Considérons les résultats des études de Bin Dong et Benno Torgler d’une part et ceux de Abe et Wilson d’autre part. Les deux premiers auteurs, dans leur étude sur les causes de la corruption en Chine, constatent notamment, à partir des données régionales (provinces et villes), que dans les régions où les efforts de lutte contre la corruption sont présents, on trouve une plus grande ouverture d’esprit, davantage de moyens de contrôle ou de surveillance de la part des citoyens (notamment l’accès aux médias) et des salaires relativement élevés (un salaire élevé étant une incitation positive pouvant réduire la tentation à la corruption), sont nettement moins corrompues que celles où il y a davantage de réglementation, d’abondance des ressources (naturelles ou financières) et des entreprises étatiques.

Abe et Wilson constatent de leur côté, à partir d’un modèle d’équilibre général calculable, un gain potentiel énorme du commerce et du bien-être pour les membres de l’Asie-Pacifique dans le cadre d’une coopération économique, avec en toile de fond une amélioration de la transparence, mais aussi la réduction de la corruption. En effet, leurs résultats suggèrent que le commerce dans la région augmenterait de 11 pour cent et le bien-être général de l’équivalent de 406 milliards de dollars, si on renforçait la transparence dans la région. Les pays comme le Vietnam, la Thaïlande, la Russie et les Philippines pourraient voir augmenter d’environ 20 pour cent leur PIB. Les avantages pour la Malaisie et la Chine ne sont pas non plus insignifiants.

Dans une étude consacrée uniquement à la Chine, Bin Dong et Benno Torgler trouvent que la corruption augmente considérablement l’inégalité des revenus et réduit fortement les recettes fiscales. En regardant les choses d’un point de vue des dépenses, nous observons que la corruption diminue de manière significative les dépenses de l’État en matière d’éducation, de R&D et de santé publique en Chine. En outre, la corruption régionale réduit de manière significative l’investissement direct étranger dans les régions chinoises. Enfin, ces auteurs notent que la corruption aggrave sensiblement la pollution.

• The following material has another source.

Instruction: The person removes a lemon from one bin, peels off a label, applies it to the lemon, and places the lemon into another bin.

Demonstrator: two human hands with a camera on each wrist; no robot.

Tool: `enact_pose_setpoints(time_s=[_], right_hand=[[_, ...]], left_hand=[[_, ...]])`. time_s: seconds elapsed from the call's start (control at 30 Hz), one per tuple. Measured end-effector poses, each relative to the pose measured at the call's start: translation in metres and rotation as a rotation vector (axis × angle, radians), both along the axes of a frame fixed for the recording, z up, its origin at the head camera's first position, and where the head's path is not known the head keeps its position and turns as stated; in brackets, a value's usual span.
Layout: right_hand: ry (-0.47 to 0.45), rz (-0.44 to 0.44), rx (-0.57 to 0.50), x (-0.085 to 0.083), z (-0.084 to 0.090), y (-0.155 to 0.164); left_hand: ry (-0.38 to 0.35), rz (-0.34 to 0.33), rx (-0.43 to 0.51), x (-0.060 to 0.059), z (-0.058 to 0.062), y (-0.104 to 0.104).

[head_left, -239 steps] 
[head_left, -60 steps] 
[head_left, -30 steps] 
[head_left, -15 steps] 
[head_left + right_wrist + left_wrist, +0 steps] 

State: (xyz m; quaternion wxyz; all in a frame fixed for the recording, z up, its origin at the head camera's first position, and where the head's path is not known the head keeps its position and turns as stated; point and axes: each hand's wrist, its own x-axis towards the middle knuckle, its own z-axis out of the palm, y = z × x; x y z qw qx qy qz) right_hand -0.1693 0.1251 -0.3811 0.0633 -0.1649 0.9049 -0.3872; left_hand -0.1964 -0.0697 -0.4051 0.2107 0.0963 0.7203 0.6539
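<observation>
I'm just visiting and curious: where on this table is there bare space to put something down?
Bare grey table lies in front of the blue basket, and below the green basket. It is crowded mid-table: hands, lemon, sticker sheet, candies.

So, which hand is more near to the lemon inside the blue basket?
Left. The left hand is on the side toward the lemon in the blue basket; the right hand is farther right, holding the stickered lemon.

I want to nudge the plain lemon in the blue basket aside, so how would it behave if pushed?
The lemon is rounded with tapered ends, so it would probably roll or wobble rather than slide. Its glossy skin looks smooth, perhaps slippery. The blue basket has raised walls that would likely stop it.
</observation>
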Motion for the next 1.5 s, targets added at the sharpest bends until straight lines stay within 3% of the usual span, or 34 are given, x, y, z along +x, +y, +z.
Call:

Que faut-il conclure ? Au regard de résultats des études évoquées ici, il est clair qu’en situation de faible corruption, la Chine aurait pu réaliser beaucoup plus qu’elle ne réalise maintenant. Et les économistes de manière générale reconnaissent qu’il est de plus en plus difficile de soutenir l’idée d’une corruption « bénéfique » qui huilerait les rouages économiques.